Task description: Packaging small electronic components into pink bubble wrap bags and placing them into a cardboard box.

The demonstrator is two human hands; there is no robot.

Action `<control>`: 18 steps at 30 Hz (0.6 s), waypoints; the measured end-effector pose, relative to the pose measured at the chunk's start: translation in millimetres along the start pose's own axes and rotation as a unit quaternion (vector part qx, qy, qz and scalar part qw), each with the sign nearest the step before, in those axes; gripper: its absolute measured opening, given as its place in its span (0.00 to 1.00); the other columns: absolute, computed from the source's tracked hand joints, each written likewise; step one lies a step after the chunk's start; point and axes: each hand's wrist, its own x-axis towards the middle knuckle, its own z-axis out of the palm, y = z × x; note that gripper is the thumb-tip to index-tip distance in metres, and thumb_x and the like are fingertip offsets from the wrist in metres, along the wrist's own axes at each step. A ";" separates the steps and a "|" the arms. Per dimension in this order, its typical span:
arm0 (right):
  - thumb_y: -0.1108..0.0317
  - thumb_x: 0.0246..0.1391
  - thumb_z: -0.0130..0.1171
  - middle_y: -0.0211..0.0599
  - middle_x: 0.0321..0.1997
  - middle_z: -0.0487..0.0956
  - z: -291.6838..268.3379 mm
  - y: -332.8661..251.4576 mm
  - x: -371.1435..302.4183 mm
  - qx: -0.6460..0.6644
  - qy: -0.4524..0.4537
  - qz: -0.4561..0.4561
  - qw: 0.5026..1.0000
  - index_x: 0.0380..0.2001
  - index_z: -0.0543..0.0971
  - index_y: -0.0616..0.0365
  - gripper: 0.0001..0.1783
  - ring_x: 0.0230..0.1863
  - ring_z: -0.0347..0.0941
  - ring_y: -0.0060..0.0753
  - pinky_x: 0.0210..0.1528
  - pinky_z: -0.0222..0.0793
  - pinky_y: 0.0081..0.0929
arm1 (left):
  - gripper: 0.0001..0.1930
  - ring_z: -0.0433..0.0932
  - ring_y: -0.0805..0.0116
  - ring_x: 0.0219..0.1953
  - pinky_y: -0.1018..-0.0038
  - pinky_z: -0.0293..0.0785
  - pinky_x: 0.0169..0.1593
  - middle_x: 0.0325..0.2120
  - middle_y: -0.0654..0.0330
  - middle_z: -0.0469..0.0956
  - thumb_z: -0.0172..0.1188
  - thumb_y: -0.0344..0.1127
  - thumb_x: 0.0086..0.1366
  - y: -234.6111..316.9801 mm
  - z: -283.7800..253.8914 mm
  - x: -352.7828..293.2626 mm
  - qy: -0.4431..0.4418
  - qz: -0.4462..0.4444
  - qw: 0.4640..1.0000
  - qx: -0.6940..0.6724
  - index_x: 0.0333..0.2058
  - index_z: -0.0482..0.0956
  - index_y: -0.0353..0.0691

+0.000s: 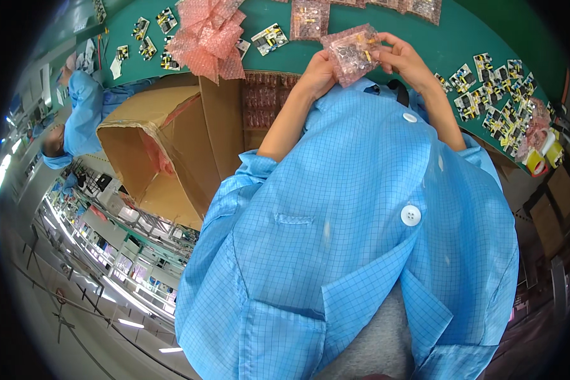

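A pink bubble-wrap bag (350, 56) with a circuit board inside is held up between my two hands, over the table's near edge. My left hand (318, 73) grips the bag's left side, its fingers closed and partly hidden. At the bag's right edge, my right hand (400, 58) pinches it between thumb and fingers. Just beyond, another bagged board (310, 19) lies flat on the green table (335, 38). To its left rests a bare circuit board (270, 40) with yellow and black parts.
A pile of pink bubble bags (210, 38) overhangs the table edge at left. Many loose boards (497, 95) and a yellow tape roll (554, 151) lie at right. An open cardboard box (164, 136) and a carton of bagged boards (263, 101) stand below. Another person (85, 114) is far left.
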 end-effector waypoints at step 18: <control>0.66 0.59 0.59 0.18 0.29 0.71 5.5 8.1 -23.9 0.137 -0.084 0.024 0.987 0.53 0.69 0.57 0.20 0.22 0.60 0.10 0.24 0.56 0.12 | 0.13 0.82 0.64 0.42 0.69 0.81 0.46 0.43 0.52 0.80 0.58 0.24 0.64 -2.0 8.7 -11.1 0.012 0.033 0.999 -0.007 0.47 0.76 0.29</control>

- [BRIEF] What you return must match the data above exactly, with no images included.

- [EXERCISE ANSWER]
Task description: Packaging small electronic components into pink bubble wrap bags and placing them into a cardboard box.

The demonstrator is two human hands; there is no robot.

Action `<control>`: 18 steps at 30 Hz (0.6 s), waypoints; the measured end-effector pose, relative to the pose measured at the chunk's start: translation in millimetres along the start pose's own axes and rotation as a unit quaternion (vector part qx, qy, qz and scalar part qw), each with the sign nearest the step before, in those axes; gripper: its absolute measured opening, given as its place in its span (0.00 to 1.00); the other columns: absolute, computed from the source's tracked hand joints, each written likewise; step one lies a step after the chunk's start; point and axes: each hand's wrist, its own x-axis towards the middle knuckle, its own z-axis out of the palm, y = z × x; note that gripper is the thumb-tip to index-tip distance in metres, and thumb_x and the like are fingertip offsets from the wrist in metres, along the wrist's own axes at each step. A ";" separates the steps and a "|" the arms. Per dimension in this order, its typical span:
arm0 (right):
  - thumb_y: -0.1108..0.0317
  - thumb_x: 0.0246..0.1391
  - thumb_z: -0.0130..0.1171
  - middle_y: -0.0211..0.0599
  - middle_x: 0.0321..0.1997
  - middle_z: -0.0487..0.0956
  - z: -291.6838..268.3379 mm
  - y: -332.8661..251.4576 mm
  - x: -371.1435..302.4183 mm
  - qx: -0.6460..0.6644
  - qy: -0.4524..0.4537
  - qz: -0.4561..0.4561
  - qw: 0.5026..1.0000
  - index_x: 0.0380..0.2001
  - index_z: -0.0543..0.0971
  - index_y: -0.0616..0.0365
  - gripper: 0.0001..0.1783
  - ring_x: 0.0230..0.1863
  - ring_z: -0.0347..0.0941
  - ring_y: -0.0060..0.0753
  - pinky_x: 0.0210..0.1528
  - pinky_z: -0.0222..0.0793
  - pinky_y: 0.0081..0.0929
arm1 (left):
  - gripper: 0.0001..0.1930
  - ring_z: -0.0433..0.0932
  - ring_y: -0.0805..0.0116
  - ring_x: 0.0219..0.1953
  - pinky_y: -0.1018..-0.0038
  - pinky_z: -0.0293..0.0785
  - pinky_x: 0.0169..0.1593
  - middle_x: 0.0325..0.2120
  - middle_y: -0.0654..0.0330
  - middle_z: -0.0469..0.0956
  - thumb_z: -0.0172..0.1188
  - thumb_y: -0.0344..0.1127
  - thumb_x: 0.0086..0.1366
  - y: -234.6111..316.9801 mm
  - z: -283.7800..253.8914 mm
  - x: -352.7828..293.2626 mm
  - qy: -0.4431..0.4418
  - qz: -0.4462..0.4444
  - qw: 0.4640..1.0000
  - qx: -0.6940..0.6724
  - index_x: 0.0333..0.2058
  - index_z: -0.0482..0.0956
  - index_y: -0.0353..0.0691

+0.000s: 

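A pink bubble-wrap bag (350, 56) with a circuit board inside is held up between my two hands, over the table's near edge. My left hand (318, 73) grips the bag's left side, its fingers closed and partly hidden. At the bag's right edge, my right hand (400, 58) pinches it between thumb and fingers. Just beyond, another bagged board (310, 19) lies flat on the green table (335, 38). To its left rests a bare circuit board (270, 40) with yellow and black parts.
A pile of pink bubble bags (210, 38) overhangs the table edge at left. Many loose boards (497, 95) and a yellow tape roll (554, 151) lie at right. An open cardboard box (164, 136) and a carton of bagged boards (263, 101) stand below. Another person (85, 114) is far left.
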 end-effector waypoints at step 18: <control>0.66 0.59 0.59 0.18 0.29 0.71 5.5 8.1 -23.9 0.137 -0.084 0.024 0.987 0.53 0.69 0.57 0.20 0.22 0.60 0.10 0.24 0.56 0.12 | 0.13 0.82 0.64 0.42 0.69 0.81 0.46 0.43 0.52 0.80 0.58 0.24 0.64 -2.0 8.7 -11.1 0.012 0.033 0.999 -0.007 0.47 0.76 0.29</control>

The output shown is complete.